[Dataset entries]

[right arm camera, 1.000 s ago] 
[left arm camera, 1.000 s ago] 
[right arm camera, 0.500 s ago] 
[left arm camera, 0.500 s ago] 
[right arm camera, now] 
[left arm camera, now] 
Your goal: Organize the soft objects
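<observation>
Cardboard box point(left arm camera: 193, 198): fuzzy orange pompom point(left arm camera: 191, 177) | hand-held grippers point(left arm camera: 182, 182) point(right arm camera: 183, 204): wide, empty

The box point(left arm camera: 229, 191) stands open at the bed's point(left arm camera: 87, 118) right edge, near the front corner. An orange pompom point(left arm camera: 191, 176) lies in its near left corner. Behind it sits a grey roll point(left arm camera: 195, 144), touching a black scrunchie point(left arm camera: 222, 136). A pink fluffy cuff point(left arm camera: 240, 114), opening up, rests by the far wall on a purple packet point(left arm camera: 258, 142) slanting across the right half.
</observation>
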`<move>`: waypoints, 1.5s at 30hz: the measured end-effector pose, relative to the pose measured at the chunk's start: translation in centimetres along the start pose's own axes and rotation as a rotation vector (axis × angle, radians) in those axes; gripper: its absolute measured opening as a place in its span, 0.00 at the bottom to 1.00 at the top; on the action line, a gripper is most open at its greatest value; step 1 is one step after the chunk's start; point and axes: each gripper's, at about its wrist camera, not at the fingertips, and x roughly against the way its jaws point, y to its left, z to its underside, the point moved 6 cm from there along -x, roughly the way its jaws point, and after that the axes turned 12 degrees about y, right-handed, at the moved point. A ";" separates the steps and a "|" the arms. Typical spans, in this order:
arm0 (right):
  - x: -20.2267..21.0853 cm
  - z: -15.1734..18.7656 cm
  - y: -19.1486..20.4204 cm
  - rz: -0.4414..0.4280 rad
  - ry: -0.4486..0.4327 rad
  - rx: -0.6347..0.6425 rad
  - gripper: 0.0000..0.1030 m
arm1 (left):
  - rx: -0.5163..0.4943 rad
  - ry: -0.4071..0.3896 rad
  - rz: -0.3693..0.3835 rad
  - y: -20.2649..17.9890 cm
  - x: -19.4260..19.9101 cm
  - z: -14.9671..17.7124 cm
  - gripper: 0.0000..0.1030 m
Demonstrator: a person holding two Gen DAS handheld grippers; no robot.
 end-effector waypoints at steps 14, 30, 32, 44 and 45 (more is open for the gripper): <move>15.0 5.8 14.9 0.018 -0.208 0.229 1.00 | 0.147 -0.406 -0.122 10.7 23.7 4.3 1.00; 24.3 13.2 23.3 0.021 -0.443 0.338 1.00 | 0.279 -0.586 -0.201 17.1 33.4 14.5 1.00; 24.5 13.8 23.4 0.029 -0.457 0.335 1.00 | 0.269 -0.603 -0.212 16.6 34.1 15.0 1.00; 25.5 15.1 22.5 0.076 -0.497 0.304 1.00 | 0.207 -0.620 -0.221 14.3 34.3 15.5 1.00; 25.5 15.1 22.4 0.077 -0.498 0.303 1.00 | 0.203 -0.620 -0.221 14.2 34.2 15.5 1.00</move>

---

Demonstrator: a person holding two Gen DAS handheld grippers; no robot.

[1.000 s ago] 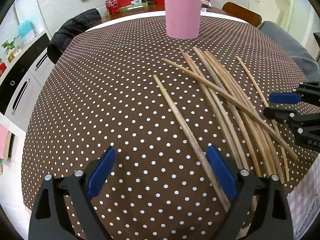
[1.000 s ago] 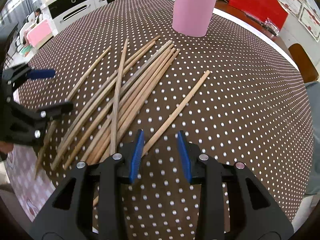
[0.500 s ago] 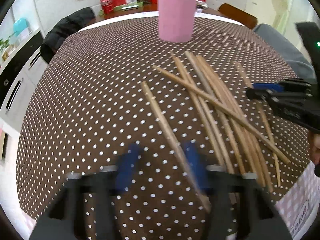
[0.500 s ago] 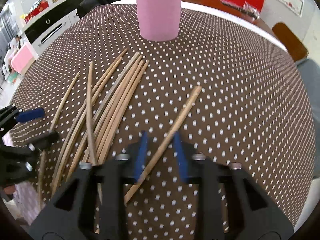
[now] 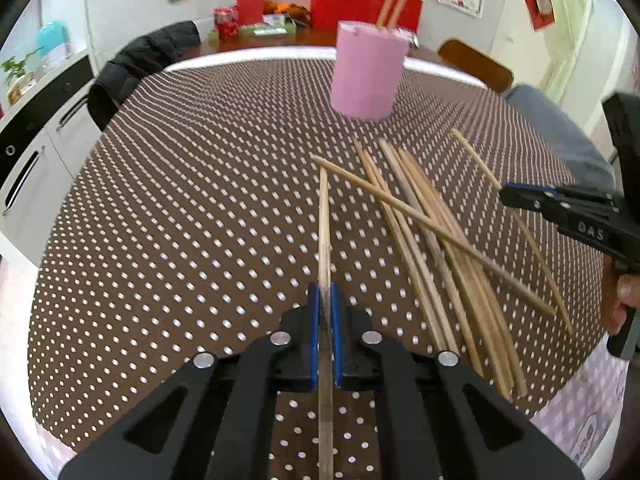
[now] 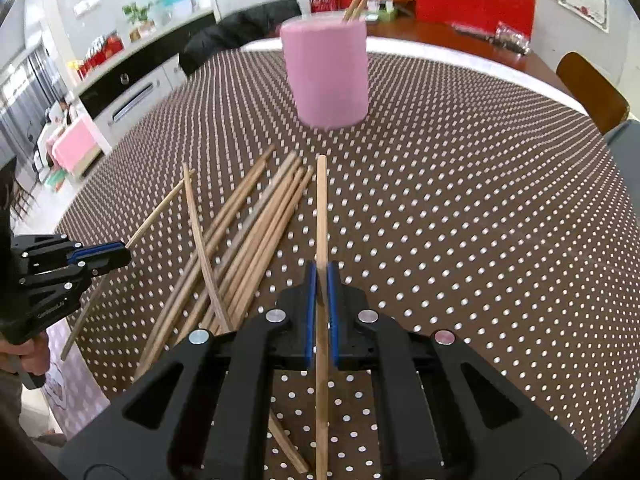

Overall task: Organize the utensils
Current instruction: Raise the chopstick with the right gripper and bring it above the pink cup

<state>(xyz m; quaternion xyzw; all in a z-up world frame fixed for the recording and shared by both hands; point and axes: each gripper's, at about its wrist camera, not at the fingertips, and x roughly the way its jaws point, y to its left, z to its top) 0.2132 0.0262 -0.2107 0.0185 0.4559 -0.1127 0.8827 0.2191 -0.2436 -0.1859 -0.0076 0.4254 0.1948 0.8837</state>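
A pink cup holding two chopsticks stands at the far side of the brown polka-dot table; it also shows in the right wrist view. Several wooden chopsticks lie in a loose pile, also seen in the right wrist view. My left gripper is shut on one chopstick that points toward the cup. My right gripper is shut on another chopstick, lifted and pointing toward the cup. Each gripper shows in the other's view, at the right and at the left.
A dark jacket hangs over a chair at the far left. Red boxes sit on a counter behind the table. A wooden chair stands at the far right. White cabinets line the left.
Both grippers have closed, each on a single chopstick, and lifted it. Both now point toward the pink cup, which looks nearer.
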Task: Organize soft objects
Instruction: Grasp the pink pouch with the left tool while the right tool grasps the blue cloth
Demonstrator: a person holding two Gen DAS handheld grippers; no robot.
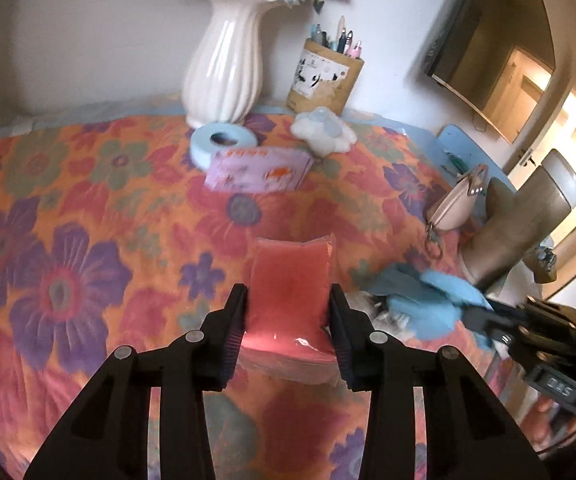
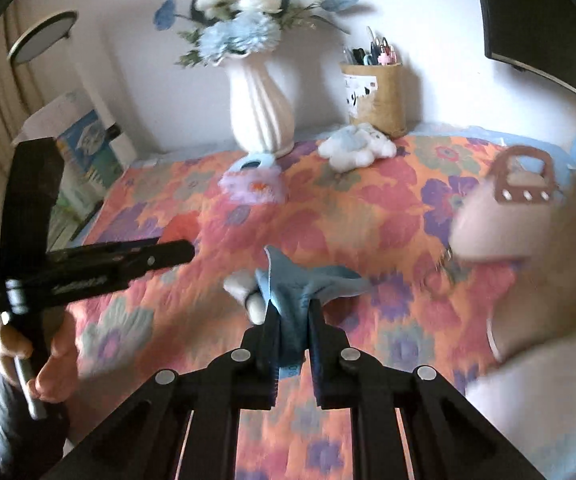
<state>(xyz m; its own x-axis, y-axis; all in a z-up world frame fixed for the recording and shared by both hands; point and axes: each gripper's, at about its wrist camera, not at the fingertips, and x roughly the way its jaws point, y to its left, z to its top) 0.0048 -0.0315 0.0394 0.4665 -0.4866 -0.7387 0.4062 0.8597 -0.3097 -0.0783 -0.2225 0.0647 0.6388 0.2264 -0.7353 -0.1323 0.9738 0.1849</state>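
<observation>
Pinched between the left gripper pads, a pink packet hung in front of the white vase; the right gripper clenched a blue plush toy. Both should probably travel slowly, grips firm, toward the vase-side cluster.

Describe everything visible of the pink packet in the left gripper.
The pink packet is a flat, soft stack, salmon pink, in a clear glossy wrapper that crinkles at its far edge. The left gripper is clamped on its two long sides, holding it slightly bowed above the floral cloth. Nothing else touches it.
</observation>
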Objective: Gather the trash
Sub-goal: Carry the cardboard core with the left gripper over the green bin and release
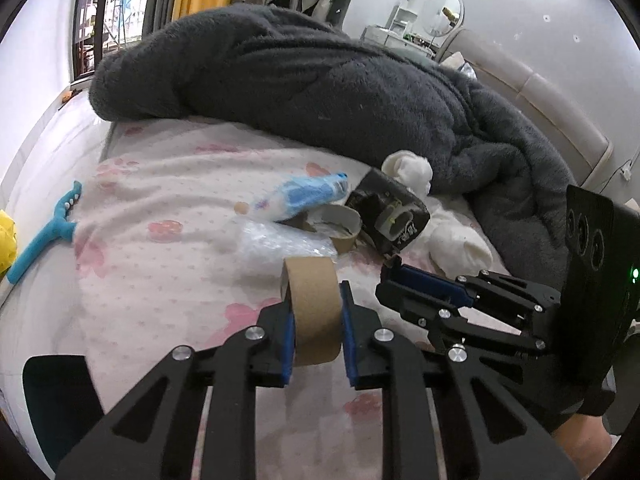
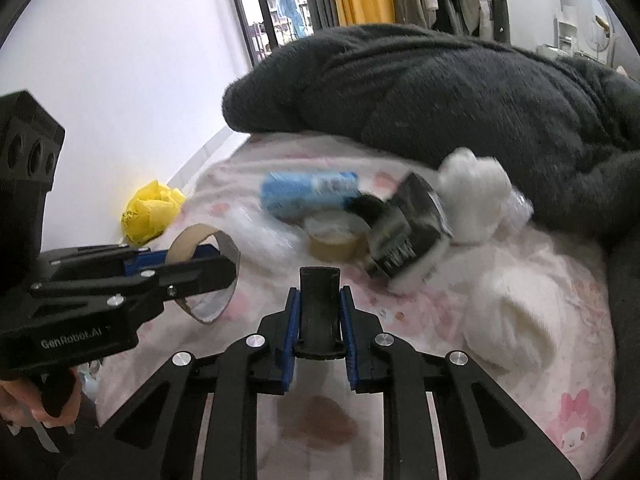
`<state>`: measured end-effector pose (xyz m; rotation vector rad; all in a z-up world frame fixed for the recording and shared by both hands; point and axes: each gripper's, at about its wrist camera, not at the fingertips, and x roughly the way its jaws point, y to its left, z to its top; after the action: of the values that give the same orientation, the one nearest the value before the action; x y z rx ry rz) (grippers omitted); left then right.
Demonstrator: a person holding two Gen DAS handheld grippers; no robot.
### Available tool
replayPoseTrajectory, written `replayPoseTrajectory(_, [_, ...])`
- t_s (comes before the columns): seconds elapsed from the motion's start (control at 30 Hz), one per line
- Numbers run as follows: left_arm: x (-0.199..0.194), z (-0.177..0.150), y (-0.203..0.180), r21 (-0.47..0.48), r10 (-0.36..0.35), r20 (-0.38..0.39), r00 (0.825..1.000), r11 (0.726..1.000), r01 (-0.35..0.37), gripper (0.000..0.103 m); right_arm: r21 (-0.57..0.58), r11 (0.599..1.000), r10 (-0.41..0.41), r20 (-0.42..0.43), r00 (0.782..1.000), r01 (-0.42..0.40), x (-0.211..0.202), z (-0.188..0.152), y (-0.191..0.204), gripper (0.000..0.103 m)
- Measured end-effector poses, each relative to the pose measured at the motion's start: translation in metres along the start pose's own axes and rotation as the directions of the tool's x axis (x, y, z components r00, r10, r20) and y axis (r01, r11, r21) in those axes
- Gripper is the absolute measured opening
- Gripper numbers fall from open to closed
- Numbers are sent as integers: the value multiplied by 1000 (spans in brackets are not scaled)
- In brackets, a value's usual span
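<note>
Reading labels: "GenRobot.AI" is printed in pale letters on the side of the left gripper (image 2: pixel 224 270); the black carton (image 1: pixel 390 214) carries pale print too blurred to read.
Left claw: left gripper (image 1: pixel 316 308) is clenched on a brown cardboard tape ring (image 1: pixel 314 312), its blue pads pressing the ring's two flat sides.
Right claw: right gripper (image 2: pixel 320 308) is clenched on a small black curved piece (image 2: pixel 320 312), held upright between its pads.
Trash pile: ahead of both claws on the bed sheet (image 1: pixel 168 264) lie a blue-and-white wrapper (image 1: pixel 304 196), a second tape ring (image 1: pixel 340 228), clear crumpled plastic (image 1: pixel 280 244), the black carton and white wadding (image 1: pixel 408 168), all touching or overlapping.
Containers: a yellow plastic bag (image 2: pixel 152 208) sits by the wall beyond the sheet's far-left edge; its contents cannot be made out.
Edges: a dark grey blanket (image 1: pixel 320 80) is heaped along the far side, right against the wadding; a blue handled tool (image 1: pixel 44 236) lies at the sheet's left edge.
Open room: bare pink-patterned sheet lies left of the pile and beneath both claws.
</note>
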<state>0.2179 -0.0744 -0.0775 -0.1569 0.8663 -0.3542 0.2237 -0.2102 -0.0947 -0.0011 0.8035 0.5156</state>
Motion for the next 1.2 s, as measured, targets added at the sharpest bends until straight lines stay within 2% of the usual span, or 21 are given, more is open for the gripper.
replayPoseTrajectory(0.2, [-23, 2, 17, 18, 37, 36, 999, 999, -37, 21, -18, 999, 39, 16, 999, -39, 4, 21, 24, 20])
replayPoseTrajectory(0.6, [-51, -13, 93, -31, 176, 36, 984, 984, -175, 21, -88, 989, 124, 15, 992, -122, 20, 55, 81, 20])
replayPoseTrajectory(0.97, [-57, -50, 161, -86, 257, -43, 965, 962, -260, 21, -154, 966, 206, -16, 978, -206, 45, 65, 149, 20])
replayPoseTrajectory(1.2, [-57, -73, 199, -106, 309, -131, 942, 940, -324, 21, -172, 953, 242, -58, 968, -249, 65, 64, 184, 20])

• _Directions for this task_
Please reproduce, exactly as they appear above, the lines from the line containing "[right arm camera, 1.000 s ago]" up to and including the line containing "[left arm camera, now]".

• _Result of the exercise_
[right arm camera, 1.000 s ago] 
[left arm camera, 1.000 s ago] 
[right arm camera, 0.500 s ago] 
[left arm camera, 0.500 s ago] 
[right arm camera, now] 
[left arm camera, now] 

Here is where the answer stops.